- **Work required**:
Nothing in the entries may be dropped: restate them word for word.

Items from a dataset:
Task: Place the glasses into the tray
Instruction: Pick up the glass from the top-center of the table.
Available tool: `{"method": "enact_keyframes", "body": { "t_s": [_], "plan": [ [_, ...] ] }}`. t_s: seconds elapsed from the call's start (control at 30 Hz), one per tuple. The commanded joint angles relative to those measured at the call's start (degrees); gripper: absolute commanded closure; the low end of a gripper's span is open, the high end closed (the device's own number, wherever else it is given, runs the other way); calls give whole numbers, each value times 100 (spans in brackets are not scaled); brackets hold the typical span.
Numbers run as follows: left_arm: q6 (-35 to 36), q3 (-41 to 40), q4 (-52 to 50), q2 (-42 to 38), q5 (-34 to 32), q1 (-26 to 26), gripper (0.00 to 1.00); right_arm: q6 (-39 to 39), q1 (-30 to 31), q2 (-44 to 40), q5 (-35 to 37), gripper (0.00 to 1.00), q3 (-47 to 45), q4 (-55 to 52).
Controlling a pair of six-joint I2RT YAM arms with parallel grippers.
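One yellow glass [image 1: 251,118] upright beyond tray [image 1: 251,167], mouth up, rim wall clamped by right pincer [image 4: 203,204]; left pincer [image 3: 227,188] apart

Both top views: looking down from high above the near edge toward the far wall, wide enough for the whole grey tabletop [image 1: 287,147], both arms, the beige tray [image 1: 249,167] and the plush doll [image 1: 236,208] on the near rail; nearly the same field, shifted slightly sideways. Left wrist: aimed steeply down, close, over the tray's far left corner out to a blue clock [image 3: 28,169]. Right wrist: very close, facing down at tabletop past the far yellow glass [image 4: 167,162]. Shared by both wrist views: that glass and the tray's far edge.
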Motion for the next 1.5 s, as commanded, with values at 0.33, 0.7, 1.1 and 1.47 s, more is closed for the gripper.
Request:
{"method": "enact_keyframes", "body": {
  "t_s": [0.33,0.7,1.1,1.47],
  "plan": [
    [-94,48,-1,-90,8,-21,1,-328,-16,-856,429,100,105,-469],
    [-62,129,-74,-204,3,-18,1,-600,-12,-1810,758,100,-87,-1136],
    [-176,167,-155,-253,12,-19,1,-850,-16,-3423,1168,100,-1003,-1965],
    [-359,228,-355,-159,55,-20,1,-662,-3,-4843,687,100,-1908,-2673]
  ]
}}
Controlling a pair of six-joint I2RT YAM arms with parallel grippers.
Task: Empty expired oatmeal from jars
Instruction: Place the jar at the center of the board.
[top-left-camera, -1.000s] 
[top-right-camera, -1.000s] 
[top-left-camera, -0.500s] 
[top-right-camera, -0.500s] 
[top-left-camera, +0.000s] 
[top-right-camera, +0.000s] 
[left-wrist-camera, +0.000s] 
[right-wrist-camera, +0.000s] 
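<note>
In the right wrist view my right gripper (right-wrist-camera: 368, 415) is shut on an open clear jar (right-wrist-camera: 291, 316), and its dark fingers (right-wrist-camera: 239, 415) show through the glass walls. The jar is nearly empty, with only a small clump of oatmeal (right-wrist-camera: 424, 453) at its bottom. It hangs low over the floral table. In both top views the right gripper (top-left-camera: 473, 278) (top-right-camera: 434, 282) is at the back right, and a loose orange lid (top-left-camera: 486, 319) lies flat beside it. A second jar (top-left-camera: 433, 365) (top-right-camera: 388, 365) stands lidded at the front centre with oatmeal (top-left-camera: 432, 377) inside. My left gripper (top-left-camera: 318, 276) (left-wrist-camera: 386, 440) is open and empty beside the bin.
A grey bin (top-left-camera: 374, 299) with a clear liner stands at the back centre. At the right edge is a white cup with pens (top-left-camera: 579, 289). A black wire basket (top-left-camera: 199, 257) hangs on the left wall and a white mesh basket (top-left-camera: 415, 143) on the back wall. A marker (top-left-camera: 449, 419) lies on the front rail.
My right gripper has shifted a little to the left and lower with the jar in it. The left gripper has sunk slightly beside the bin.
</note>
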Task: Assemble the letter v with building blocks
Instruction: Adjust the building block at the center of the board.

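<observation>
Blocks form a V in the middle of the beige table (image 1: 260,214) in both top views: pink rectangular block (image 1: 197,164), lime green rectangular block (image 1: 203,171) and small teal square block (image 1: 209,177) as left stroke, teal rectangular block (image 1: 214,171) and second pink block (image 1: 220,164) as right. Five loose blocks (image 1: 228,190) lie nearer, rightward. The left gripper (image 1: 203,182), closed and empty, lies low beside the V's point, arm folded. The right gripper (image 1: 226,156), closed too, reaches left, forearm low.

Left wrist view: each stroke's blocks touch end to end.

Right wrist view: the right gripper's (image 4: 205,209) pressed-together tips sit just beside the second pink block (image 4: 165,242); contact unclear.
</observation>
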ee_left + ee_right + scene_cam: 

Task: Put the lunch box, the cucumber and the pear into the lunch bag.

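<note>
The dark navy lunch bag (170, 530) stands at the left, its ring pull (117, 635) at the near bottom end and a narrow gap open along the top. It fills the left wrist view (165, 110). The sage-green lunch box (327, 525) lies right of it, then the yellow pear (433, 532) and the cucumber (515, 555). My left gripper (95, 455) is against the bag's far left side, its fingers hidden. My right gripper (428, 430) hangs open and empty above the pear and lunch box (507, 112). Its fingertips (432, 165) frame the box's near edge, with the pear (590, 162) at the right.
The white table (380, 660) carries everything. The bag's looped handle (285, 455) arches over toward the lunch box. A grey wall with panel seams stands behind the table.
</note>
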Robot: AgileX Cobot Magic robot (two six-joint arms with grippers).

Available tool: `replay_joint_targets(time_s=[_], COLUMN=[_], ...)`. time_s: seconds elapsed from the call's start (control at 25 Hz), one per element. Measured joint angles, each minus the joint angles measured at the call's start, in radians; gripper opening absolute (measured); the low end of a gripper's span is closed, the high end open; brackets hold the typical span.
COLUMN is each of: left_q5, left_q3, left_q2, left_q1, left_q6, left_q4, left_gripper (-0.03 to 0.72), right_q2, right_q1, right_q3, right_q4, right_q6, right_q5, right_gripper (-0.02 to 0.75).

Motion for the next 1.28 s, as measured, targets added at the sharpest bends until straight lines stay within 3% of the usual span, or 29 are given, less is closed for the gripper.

- **Answer space**:
Task: Place the glasses into the tray
Instruction: Pick up the glass from the top-center of the table.
Available tool: `{"method": "enact_keyframes", "body": { "t_s": [_], "plan": [ [_, ...] ] }}`. t_s: seconds elapsed from the call's start (control at 30 Hz), one per tuple. The commanded joint angles relative to those measured at the call's start (degrees); gripper: absolute commanded closure; the low end of a gripper's span is open, the high end closed (the device's own number, wherever else it is given, runs the other way); calls give whole numbers, each value times 100 (spans in brackets are not scaled); brackets hold the typical span.
Numbers run as follows: left_arm: q6 (-35 to 36), q3 (-41 to 40), q4 (-52 to 50), q2 (-42 to 38), q5 (-34 to 32), q1 (-26 to 26), gripper (0.00 to 1.00); right_arm: q6 (-39 to 39), q1 (-30 to 31), q2 (-44 to 40), q5 (-35 to 37), gripper (0.00 to 1.00), q3 (-47 to 45), q4 (-55 to 52).
Controlling a pair of six-joint I2RT YAM arms with parallel grippers.
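One yellow glass [image 1: 251,118] upright beyond tray [image 1: 251,167], mouth up, rim wall clamped by right pincer [image 4: 203,204]; left pincer [image 3: 227,188] apart

Both top views: looking down from high above the near edge toward the far wall, wide enough for the whole grey tabletop [image 1: 287,147], both arms, the beige tray [image 1: 249,167] and the plush doll [image 1: 236,208] on the near rail; nearly the same field, shifted slightly sideways. Left wrist: aimed steeply down, close, over the tray's far left corner out to a blue clock [image 3: 28,169]. Right wrist: very close, facing down at tabletop past the far yellow glass [image 4: 167,162]. Shared by both wrist views: that glass and the tray's far edge.
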Motion for the next 1.5 s, as commanded, with values at 0.33, 0.7, 1.1 and 1.47 s, more is closed for the gripper.
Request:
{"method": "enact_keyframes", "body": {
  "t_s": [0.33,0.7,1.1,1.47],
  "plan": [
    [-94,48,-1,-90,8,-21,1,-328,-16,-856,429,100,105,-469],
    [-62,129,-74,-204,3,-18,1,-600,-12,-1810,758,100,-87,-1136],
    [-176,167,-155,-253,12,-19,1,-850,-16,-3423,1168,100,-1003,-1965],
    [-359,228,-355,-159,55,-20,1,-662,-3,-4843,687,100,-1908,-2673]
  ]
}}
Controlling a pair of six-joint I2RT YAM arms with parallel grippers.
Task: Empty expired oatmeal from jars
Instruction: Place the jar at the center of the board.
[top-left-camera, -1.000s] 
[top-right-camera, -1.000s] 
[top-left-camera, -0.500s] 
[top-right-camera, -0.500s] 
[top-left-camera, +0.000s] 
[top-right-camera, +0.000s] 
[left-wrist-camera, +0.000s] 
[right-wrist-camera, +0.000s] 
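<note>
In the right wrist view my right gripper (right-wrist-camera: 368, 415) is shut on an open clear jar (right-wrist-camera: 291, 316), and its dark fingers (right-wrist-camera: 239, 415) show through the glass walls. The jar is nearly empty, with only a small clump of oatmeal (right-wrist-camera: 424, 453) at its bottom. It hangs low over the floral table. In both top views the right gripper (top-left-camera: 473, 278) (top-right-camera: 434, 282) is at the back right, and a loose orange lid (top-left-camera: 486, 319) lies flat beside it. A second jar (top-left-camera: 433, 365) (top-right-camera: 388, 365) stands lidded at the front centre with oatmeal (top-left-camera: 432, 377) inside. My left gripper (top-left-camera: 318, 276) (left-wrist-camera: 386, 440) is open and empty beside the bin.
A grey bin (top-left-camera: 374, 299) with a clear liner stands at the back centre. At the right edge is a white cup with pens (top-left-camera: 579, 289). A black wire basket (top-left-camera: 199, 257) hangs on the left wall and a white mesh basket (top-left-camera: 415, 143) on the back wall. A marker (top-left-camera: 449, 419) lies on the front rail.
My right gripper has shifted a little to the left and lower with the jar in it. The left gripper has sunk slightly beside the bin.
</note>
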Task: Assemble the letter v with building blocks
Instruction: Adjust the building block at the center of the board.

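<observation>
Blocks form a V in the middle of the beige table (image 1: 260,214) in both top views: pink rectangular block (image 1: 197,164), lime green rectangular block (image 1: 203,171) and small teal square block (image 1: 209,177) as left stroke, teal rectangular block (image 1: 214,171) and second pink block (image 1: 220,164) as right. Five loose blocks (image 1: 228,190) lie nearer, rightward. The left gripper (image 1: 203,182), closed and empty, lies low beside the V's point, arm folded. The right gripper (image 1: 226,156), closed too, reaches left, forearm low.

Left wrist view: each stroke's blocks touch end to end.

Right wrist view: the right gripper's (image 4: 205,209) pressed-together tips sit just beside the second pink block (image 4: 165,242); contact unclear.
</observation>
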ee_left + ee_right + scene_cam: 

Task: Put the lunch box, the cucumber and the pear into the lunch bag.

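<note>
The dark navy lunch bag (170, 530) stands at the left, its ring pull (117, 635) at the near bottom end and a narrow gap open along the top. It fills the left wrist view (165, 110). The sage-green lunch box (327, 525) lies right of it, then the yellow pear (433, 532) and the cucumber (515, 555). My left gripper (95, 455) is against the bag's far left side, its fingers hidden. My right gripper (428, 430) hangs open and empty above the pear and lunch box (507, 112). Its fingertips (432, 165) frame the box's near edge, with the pear (590, 162) at the right.
The white table (380, 660) carries everything. The bag's looped handle (285, 455) arches over toward the lunch box. A grey wall with panel seams stands behind the table.
</note>
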Robot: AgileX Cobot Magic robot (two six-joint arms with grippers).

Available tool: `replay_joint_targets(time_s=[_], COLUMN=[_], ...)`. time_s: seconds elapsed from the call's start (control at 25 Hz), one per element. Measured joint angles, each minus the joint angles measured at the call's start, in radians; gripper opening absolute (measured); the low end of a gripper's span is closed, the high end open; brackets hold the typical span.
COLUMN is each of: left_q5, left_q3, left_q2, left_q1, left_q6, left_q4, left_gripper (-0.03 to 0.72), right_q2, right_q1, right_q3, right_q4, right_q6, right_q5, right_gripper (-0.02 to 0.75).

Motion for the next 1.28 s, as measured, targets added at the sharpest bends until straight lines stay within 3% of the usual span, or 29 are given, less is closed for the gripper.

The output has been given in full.